Some fun with Python Enum
September 8, 2024
Most of my Python experience is with Python 2.X, so I’ve been taking some time recently to catch up on the latest features in Python 3.X.
Enum is a class type that was introduced in Python 3.4 which can be used to group values with some type-safety. It’s got some nifty features I’d like to explore.
Why even use Enum?
You could just use a str
or an int
to represent some concept. Especially with the addition of Literal Types one gets static type checking to help catch type errors.
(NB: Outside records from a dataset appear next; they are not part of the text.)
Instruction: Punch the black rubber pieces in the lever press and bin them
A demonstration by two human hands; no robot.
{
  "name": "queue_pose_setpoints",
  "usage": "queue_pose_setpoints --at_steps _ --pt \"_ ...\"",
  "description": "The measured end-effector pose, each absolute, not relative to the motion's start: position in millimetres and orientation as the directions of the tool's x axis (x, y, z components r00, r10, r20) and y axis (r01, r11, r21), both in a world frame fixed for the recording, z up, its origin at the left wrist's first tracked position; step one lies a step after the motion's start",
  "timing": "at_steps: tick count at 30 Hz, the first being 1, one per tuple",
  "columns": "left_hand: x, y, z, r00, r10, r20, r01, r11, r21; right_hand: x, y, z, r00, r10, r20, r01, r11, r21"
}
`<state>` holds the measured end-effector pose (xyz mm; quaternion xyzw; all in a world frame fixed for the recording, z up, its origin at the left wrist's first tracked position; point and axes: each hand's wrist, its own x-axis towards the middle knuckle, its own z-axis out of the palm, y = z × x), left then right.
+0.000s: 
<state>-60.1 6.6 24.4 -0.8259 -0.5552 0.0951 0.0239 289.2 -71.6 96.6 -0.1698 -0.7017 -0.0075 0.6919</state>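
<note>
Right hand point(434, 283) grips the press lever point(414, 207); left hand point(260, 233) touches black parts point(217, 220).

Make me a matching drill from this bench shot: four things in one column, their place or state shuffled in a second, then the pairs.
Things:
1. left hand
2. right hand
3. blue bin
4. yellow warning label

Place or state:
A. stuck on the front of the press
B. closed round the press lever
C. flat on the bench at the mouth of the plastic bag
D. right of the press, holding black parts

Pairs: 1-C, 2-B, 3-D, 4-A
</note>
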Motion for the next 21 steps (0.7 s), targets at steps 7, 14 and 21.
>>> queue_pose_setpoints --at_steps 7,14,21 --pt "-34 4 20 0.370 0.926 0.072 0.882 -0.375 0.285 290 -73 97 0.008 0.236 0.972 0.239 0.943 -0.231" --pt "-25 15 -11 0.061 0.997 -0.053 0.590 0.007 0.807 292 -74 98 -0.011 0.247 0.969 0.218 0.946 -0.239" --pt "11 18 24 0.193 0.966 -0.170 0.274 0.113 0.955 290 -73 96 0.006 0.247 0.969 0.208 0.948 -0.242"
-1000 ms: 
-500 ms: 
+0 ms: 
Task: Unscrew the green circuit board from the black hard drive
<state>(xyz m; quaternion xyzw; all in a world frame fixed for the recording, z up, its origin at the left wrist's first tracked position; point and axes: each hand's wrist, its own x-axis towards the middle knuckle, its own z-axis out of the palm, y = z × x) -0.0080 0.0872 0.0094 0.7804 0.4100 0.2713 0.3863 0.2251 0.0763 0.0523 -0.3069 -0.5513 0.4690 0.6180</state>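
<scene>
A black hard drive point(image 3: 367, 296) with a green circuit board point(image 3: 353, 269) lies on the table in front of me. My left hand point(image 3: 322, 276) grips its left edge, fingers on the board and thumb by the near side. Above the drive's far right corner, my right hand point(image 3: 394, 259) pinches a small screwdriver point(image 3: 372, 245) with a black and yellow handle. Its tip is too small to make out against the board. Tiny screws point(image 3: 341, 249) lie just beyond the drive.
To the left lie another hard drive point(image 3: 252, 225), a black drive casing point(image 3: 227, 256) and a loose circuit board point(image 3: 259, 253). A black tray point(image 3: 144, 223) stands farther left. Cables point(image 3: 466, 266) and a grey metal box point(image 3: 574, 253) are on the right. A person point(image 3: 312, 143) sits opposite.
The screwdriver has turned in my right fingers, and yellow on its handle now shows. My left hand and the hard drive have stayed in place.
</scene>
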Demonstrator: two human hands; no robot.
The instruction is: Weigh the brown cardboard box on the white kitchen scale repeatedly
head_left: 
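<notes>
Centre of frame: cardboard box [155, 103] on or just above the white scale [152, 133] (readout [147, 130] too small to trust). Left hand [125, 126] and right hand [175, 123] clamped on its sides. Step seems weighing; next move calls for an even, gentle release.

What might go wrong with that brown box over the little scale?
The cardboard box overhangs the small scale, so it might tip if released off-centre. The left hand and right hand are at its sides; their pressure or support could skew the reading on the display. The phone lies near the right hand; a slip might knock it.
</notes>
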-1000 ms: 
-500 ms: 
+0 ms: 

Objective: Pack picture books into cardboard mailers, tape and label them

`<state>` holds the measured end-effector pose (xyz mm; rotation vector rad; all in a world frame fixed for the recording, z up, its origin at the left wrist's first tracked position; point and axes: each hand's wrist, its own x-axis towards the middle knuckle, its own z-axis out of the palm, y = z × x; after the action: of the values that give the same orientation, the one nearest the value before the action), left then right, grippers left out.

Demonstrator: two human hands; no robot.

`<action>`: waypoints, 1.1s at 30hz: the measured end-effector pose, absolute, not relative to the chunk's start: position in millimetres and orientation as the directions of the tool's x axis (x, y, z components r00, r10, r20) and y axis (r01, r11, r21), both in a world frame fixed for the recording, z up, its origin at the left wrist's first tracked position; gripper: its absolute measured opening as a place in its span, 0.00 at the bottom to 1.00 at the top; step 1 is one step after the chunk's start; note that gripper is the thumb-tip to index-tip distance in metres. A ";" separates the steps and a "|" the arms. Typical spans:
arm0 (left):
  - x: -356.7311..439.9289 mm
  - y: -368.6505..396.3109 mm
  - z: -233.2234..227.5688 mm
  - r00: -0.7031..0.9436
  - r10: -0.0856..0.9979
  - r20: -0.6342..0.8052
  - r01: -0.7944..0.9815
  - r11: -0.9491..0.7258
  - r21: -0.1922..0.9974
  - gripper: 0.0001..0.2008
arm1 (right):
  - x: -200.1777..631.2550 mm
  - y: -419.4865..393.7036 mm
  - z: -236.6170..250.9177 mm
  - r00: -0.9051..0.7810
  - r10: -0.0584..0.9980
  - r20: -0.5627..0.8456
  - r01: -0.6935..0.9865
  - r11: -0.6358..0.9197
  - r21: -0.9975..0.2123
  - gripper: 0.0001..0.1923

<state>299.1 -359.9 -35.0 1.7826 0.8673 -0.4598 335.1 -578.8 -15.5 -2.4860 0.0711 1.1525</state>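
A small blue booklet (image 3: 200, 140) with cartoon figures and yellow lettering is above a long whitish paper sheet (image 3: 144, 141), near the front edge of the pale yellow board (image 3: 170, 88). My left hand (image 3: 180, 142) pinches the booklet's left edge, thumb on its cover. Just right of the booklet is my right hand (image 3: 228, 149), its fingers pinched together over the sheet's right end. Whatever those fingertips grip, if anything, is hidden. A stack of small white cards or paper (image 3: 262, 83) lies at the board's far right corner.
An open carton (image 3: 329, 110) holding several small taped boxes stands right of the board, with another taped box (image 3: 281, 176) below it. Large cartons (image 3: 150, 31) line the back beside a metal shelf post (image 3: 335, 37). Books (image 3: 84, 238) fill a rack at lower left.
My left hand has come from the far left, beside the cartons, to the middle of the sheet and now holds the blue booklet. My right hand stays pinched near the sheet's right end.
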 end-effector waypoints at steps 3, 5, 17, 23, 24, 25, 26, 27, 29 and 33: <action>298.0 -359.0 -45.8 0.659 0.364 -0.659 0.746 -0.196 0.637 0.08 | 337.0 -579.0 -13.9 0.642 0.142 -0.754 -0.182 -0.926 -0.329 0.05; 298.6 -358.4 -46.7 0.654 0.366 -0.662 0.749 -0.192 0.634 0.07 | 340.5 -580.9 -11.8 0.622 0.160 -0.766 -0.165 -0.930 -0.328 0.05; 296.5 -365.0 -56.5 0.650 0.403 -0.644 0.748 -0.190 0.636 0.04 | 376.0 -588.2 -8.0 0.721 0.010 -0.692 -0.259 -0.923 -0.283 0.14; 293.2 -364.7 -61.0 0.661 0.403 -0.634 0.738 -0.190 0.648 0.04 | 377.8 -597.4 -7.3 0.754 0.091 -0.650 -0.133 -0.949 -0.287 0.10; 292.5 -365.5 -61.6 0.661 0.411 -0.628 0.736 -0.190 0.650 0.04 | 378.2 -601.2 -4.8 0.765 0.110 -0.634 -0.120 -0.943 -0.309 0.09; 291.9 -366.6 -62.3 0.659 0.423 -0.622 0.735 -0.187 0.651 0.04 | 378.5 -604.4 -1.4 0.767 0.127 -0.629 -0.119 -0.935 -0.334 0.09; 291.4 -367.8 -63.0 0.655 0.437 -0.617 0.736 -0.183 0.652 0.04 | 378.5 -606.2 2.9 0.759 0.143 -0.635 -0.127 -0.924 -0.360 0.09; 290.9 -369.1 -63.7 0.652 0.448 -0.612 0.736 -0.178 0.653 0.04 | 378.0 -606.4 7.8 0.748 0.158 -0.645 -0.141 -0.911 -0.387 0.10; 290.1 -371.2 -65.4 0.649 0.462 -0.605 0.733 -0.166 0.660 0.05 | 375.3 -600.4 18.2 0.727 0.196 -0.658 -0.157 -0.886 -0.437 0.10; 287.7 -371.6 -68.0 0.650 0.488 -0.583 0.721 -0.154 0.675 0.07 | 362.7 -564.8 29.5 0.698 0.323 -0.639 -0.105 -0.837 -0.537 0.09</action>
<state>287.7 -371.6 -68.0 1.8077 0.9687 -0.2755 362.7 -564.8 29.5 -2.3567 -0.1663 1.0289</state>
Here’s an example from a discussion on why Literal Types are helpful:
@overload
def open(name: str, mode: Literal['r']) -> IO[str]: ...
@overload
def open(name: str, mode: Literal['rb']) -> IO[bytes]: ...
@overload
def open(name: str, mode: str) -> IO[Any]: ...
The mode
parameter can be set to one of three options: "r"
, "rb"
, or any other str
and the type checker will know exactly what the corresponding return type will be (i.e. IO[str]
, IO[bytes]
or IO[Any]
).
But how far can we go with just Literal Types?
Example: unix file permissions
Suppose we want to build a new function that works with unix file permissions e.g. .rw-r--r--
. We can define a file_permission
parameter that covers all the options,
FilePermission = Literal["r", "w", "x"]
FilePermissionSet = set[FilePermission]
def handle_file(f: File, permissions: FilePermissionSet): ...
pass
# handles file with read+write permission
handle_file(f, {"r", "w"})
Seems great, but what happens when we compare user permissions with group permissions? The static type checker doesn’t know if the read r
permission pertains to the user or group.
p: FilePermissionSet = get_user_permission()
set_group_permission(p) # Uh oh!
This is one of the reasons Enum
was created. From PEP 435,
It is possible to simply define a sequence of values of some other basic type, such as int or str, to represent discrete arbitrary values. However, an enumeration ensures that such values are distinct from any others including, importantly, values within other enumerations…
Enum’s can only be compared to the same enum type
This is one of the key invariants and advantages of using Enum. The Enum members of two different Enum classes cannot be compared.
UserPermission.READ == GroupPermission.READ
will return False
and the type checker will complain if a GroupPermission
is expected and a UserPermission
is used.
We get both static type safety and runtime safety.
Note: IntEnum
and StrEnum
actually break this invariant so be careful when using them.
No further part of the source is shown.